*** Opening Supplied entries ***

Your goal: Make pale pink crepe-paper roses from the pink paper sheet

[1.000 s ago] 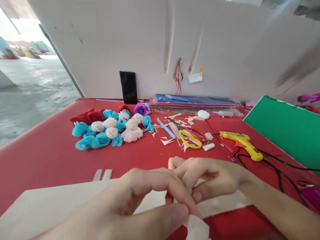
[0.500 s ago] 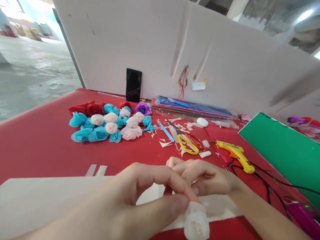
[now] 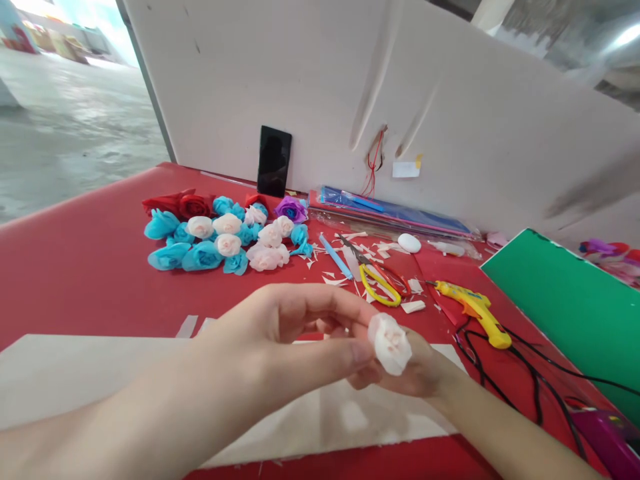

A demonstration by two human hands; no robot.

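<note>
A small white paper rose (image 3: pixel 391 345) is pinched between the thumb and forefinger of my left hand (image 3: pixel 300 340), its face turned toward me. Behind the rose is my right hand (image 3: pixel 407 373), with its fingers curled close to the left fingertips. Most of those fingers are hidden, so whether they grip the flower's back cannot be made out. Below both hands a sheet of pale paper (image 3: pixel 320 420) lies on the red table (image 3: pixel 75 267).
Finished blue, white, red and purple paper flowers (image 3: pixel 229 245) lie at the left back. Yellow-and-red-handled scissors (image 3: pixel 380 285) rest among paper scraps. A yellow glue gun (image 3: pixel 475 307) with black cords lies right, beside a green board (image 3: pixel 570 300). A phone (image 3: pixel 274 161) leans on the wall.
Both hands have risen with the white rose, from the near table edge to above the pale paper. The rose now faces me more fully. The view has shifted slightly.
</note>
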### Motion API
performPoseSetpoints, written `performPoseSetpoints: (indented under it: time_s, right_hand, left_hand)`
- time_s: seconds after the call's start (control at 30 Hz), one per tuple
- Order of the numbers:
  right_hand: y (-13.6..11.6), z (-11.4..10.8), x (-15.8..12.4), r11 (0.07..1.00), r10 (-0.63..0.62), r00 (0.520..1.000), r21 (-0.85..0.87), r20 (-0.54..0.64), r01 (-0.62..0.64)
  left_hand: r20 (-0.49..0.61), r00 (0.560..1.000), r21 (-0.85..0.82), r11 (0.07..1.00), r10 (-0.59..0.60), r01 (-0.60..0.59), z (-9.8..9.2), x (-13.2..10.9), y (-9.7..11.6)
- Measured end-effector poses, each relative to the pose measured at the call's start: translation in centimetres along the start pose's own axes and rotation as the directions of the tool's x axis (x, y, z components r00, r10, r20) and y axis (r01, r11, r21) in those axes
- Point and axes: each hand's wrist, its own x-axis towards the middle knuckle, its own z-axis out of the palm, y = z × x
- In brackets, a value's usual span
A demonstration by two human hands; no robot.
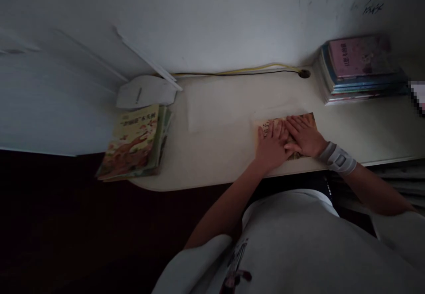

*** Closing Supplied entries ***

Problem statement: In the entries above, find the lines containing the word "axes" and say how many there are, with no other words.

Your solution: 2